Memory

Have you ever tried to remember specifics about an article or book you’ve read, and your brain comes up empty? You might know how it made you feel or if it was good overall, but the takeaways are lost. You’ve probably resonated with the old saying: if you don’t use it, you lose it.

Here in this post, I’ll try to:

  1. Convince you remembering things you learn is useful and important
  2. Give you practical steps to remember information better over time
  3. Invite you to share what you know to help you and others

The Forgetting Curve

Information is lost over time to the Forgetting Curve. There’s a certain strength or durability of recall for anything you could remember, and that strength depends on several factors:

  • how difficult the underlying material is
  • how much the information emotionally resonates with you
  • how well it connects to things you already know
  • how much sleep you got, or how stressed you are
  • whether you actively engaged with it or passively absorbed it

Forgetting Curve Note: Percentages are illustrative only. Actual retention rates vary widely based on the factors above.

Personally (and probably for all of us), meaningful information sticks easiest. If I find myself excited about a topic, it’s easier to recall pieces of that information.

For whatever the information though, it’s quickly forgotten if you never try to recall it.

… the greatest drop in information retention occurs just after the new information is initially introduced. That is to say, data gathered while listening to a lecture or reading a chapter is often lost within a few hours or days of leaving the lecture hall or closing the book. By the end of the week, 90% of that material is gone. Spaced Effect Learning and Blunting the Forgetfulness Curve

That 90% figure isn’t universal. Emotionally charged memories, personally meaningful information, and things connected to existing knowledge all decay slower. But the pattern holds: without reinforcement, most information fades faster than we’d like to admit.
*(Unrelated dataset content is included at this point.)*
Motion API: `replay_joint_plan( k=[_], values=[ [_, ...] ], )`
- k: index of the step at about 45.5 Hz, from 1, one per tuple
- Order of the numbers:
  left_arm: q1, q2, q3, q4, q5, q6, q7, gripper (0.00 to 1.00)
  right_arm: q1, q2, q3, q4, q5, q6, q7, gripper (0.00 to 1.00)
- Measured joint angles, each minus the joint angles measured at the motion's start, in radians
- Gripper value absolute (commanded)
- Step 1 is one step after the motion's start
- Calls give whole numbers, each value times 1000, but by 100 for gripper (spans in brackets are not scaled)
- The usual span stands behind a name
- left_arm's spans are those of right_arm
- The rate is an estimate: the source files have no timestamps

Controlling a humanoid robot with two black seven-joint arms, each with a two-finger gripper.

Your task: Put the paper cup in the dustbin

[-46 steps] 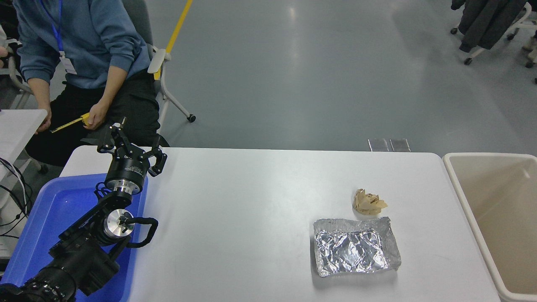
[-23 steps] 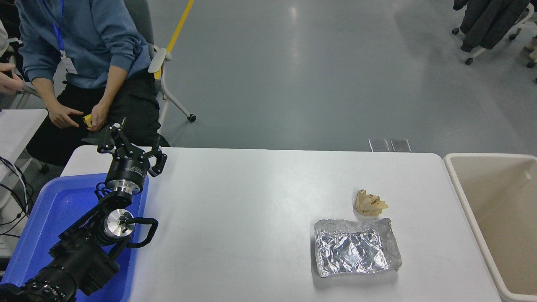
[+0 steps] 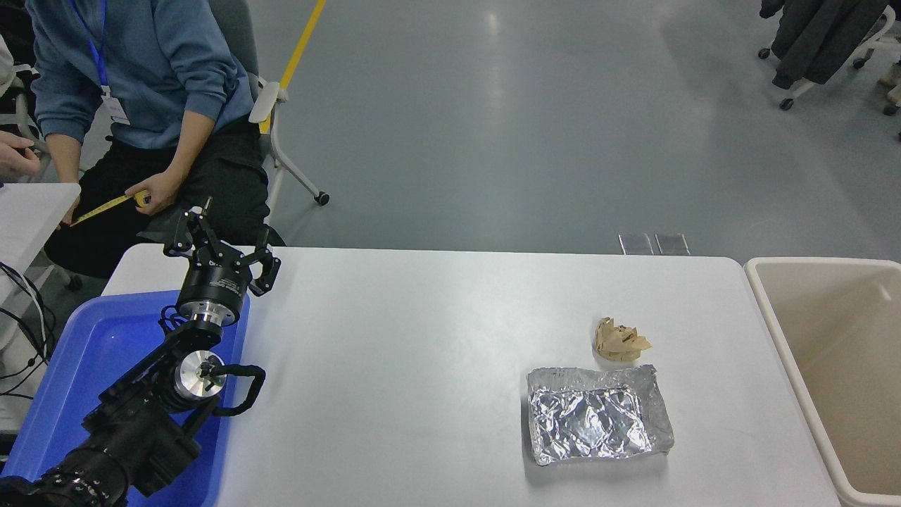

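Observation:
The paper cup is not in view. The beige dustbin (image 3: 774,331) stands at the table's right edge, and the part of its inside that shows is bare. My left gripper (image 3: 224,243) is parked at the lower left above the blue tray, open and empty. My right arm and gripper are out of view.
A crumpled brown paper wad (image 3: 619,339) and a crinkled silver foil tray (image 3: 597,414) lie on the white table (image 3: 422,366) at the right. A blue plastic tray (image 3: 91,352) sits at the left edge. A seated person (image 3: 134,84) holds a yellow tape measure beyond the far left corner.
The person's hands have moved and pulled the tape measure out again. My left arm and the things on the table have not moved.

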Motion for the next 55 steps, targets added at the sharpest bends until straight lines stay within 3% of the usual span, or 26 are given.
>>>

But here’s the good news: the curve has a weakness. Every time you actively recall something (not re-read), the decay slows. The memory becomes more durable. Space those recalls out optimally, and you maintain knowledge with surprisingly little effort.

Depth of knowledge

Related to recalling information, we’re very good at thinking we know something but we really only have surface knowledge. This is described as the illusion of explanatory depth, and it’s important to keep in mind when you think about what you want to understand in the world. We’re very good at fooling ourselves, and there’s no cognitive bias repeated more these days than the Dunning-Kruger effect.
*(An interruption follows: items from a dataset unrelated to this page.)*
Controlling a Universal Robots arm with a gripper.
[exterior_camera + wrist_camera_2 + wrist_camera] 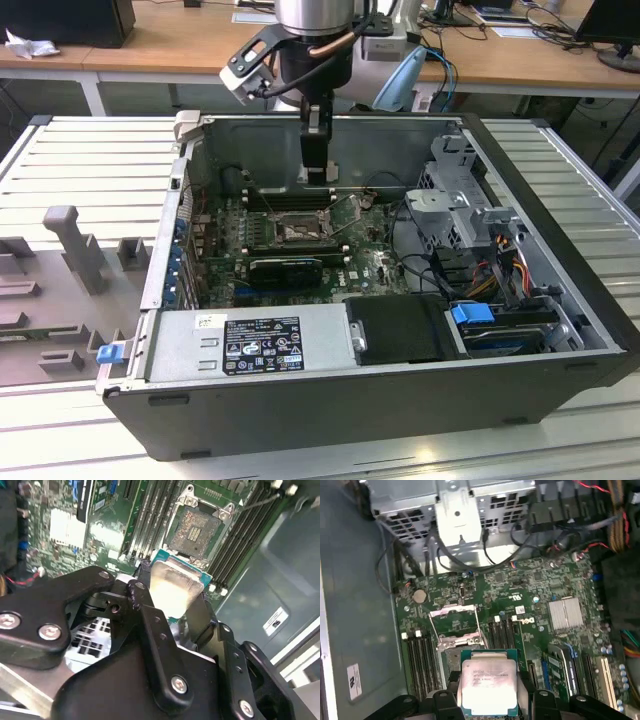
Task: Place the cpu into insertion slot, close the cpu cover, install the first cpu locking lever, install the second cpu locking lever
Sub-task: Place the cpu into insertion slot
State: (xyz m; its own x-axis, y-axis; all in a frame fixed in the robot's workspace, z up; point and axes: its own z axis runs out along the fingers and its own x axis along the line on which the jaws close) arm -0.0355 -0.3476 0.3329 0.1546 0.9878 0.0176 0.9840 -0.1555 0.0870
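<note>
My gripper (318,176) hangs inside the open computer case, over the far part of the motherboard, shut on the cpu (487,682). The cpu's pale silver face (172,587) shows between the two black fingers (145,610) in both wrist views. It is held in the air above the board and touches nothing else. The insertion slot (195,527) lies open below it, a little toward the case front from the gripper (300,232). The silver cpu cover (454,617) is swung open beside the slot. A thin wire lever (260,501) stands raised near the socket.
Long black memory slots (422,662) flank the socket on both sides. A drive cage (450,200) with cables stands at the exterior view's right. The power supply (260,340) fills the case's near side. Grey fixtures (75,245) sit on the table outside.
</note>
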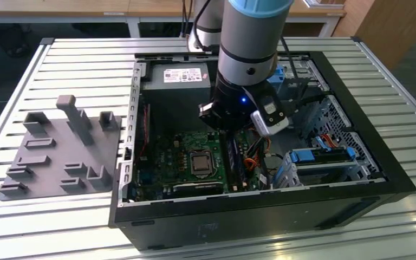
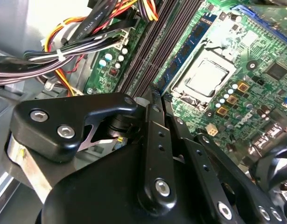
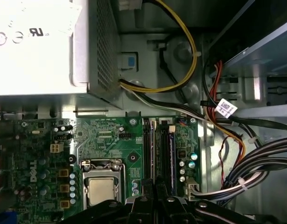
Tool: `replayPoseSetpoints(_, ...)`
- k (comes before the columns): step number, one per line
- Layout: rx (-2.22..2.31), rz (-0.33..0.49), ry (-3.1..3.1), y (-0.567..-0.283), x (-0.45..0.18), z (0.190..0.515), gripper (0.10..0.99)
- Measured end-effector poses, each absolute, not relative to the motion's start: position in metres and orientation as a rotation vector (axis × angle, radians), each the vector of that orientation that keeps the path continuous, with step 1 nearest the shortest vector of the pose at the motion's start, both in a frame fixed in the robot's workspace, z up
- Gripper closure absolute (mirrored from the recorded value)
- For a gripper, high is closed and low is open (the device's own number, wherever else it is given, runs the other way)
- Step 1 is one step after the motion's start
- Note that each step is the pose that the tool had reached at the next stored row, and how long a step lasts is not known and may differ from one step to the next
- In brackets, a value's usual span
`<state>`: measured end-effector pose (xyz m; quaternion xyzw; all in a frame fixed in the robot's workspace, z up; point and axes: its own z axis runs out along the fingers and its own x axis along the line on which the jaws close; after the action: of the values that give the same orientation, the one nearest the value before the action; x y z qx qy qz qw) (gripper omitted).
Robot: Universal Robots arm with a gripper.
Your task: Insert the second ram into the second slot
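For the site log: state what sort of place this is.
Probably a robotics lab or workshop: a robot arm reaches into an open computer case on a slatted metal table, beside a grey fixture plate.

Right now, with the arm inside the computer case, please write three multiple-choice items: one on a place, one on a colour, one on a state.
1. The gripper is nearest to: A) the power supply; B) the memory slots; C) the grey tray.
2. The motherboard is: A) green; B) red; C) white.
3. The processor socket is: A) under a cooler; B) uncovered; C) under a cable bundle.
Answers: 1 B, in both wrist views the gripper is at the slots' end. 2 A, its board shows green around the socket. 3 B, its metal top lies bare.
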<state>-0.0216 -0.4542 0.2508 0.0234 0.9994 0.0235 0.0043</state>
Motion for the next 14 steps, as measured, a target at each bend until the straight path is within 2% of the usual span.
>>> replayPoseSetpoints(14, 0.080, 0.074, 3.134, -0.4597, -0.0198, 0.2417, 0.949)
We easily fool ourselves into thinking we understand, and life goes on. We don’t realize this until we’re confronted with a situation that requires deeper understanding.

For example: Do you really understand how tax brackets work? Some people say yes until they get a raise and worry it will “push them into a higher bracket.” They don’t realize only the income above that threshold is taxed at the higher rate, and that misunderstanding quietly shapes career decisions, negotiations, and financial anxiety for years.
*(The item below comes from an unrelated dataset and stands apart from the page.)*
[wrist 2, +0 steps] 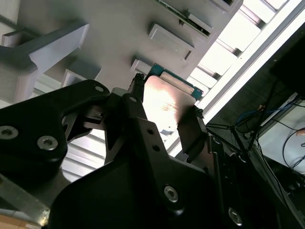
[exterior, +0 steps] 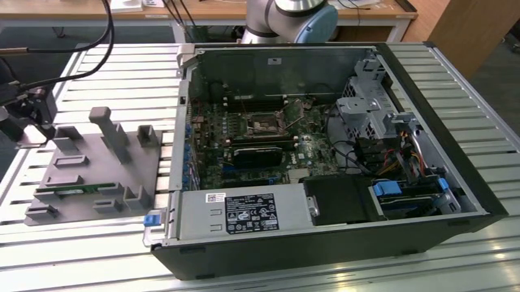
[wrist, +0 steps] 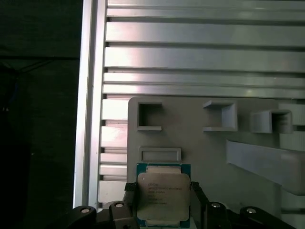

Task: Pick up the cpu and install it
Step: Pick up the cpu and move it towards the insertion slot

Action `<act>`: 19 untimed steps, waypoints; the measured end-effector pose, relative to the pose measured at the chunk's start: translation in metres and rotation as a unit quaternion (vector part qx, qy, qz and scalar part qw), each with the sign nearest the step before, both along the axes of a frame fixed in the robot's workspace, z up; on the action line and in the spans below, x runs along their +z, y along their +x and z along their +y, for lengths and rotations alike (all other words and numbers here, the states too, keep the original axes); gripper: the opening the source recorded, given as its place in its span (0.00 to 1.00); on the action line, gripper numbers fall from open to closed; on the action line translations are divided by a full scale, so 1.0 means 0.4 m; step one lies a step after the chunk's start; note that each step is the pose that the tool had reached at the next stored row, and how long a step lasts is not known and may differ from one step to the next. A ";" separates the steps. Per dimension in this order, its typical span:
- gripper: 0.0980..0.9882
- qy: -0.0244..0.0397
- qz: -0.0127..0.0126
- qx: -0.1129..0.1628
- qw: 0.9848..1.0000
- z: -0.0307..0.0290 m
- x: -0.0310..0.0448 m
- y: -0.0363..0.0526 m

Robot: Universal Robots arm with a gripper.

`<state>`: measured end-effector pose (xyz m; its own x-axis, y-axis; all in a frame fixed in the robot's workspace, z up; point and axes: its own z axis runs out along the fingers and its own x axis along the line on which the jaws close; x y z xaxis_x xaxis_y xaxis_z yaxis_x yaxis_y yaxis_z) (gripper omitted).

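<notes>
The cpu (wrist: 163, 195), a square chip with a shiny silver top and a thin green rim, sits between the two black fingers (wrist: 129, 194) of the gripper (wrist: 163, 192), which are clamped against its opposite edges in both wrist views. Under it is a grey tray (wrist: 209, 152) with raised pockets, lying on the slatted metal tabletop (wrist: 190, 57); whether the chip touches the tray cannot be told. In the exterior view the tray lies on the exterior view's left of an open computer case (exterior: 276, 67).

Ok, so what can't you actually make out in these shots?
- cpu underside: hidden by its own top, both wrist views; lifted off the tray or not, unclear.
- One cpu edge: cut off by the frame, first wrist view.
- socket detail: too small, exterior view.
</notes>
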<state>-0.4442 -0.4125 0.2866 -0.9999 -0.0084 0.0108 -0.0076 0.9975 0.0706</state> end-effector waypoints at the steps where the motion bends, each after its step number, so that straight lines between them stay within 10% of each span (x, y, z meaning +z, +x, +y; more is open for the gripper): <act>1: 0.49 0.000 0.000 0.000 1.000 0.000 0.003 0.000; 19: 0.49 0.000 0.000 0.000 1.000 0.002 0.102 0.000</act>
<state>-0.4441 -0.4117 0.3273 -0.9999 -0.0085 0.0106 -0.0077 0.9975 0.0708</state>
Forcing yourself to actively recall something, not just re-read it or nod along, exposes the gaps. When you try to explain an idea and fail, the illusion shatters. You discover exactly where your understanding breaks down. That’s uncomfortable, but it’s the first step toward actually knowing something.

So the path forward involves two distinct problems: building real understanding in the first place, and then retaining it over time. Most people only think about the first. But even hard-won knowledge fades if you never revisit it.

Why learn anything?

Personal Enjoyment and Growth

Learning feels good when it actually works. Not the fake satisfaction of highlighting a textbook, but the real hit when a concept clicks and you can use it. That feeling is addictive, and it only happens when you genuinely understand something. If learning has always felt like a chore, consider that the method was broken, not your motivation.

Credibility and Trust

People can tell when you’re faking it. Not always immediately, but follow-up questions expose shallow knowledge fast. The person who can answer the second and third question, who can explain why and not just what, earns trust. The person who deflects or changes the subject doesn’t.

Better Decision Making

Real knowledge means having the right information when it matters. Instead of vague feelings or frantically Googling basics, you pull from a mental library. Better judgment leads to fewer mistakes leads to increased confidence.

Compounding Knowledge

Learning speeds up when you have a foundation. Each concept becomes a hook for related ideas. Just like compound interest, you realize gains later that come from earlier investments.

Creativity

Creative leaps happen when you see a connection nobody else does. But you can’t connect dots you don’t have. The more concepts you genuinely understand, the more raw material your brain has to work with. Every domain you learn gives you a new lens for the others.

Fact-Checking

When you actually understand something, you can smell bullshit. Misinformation and disinformation rely on surface-level knowledge. Deep understanding gives you a built-in filter.

Even with GenAI?

If you can ask Chat anything, why bother memorizing?

  • Speed matters. In a conversation, a meeting, or a debugging session, the person who can think fluidly without reaching for a tool has an advantage. Knowledge in your head is latency-free.

  • You can’t prompt for what you don’t know exists. AI is great at answering questions, but you have to know which questions to ask. The more you know → the better your prompts → the more useful the output. Ignorance compounds in the other direction too.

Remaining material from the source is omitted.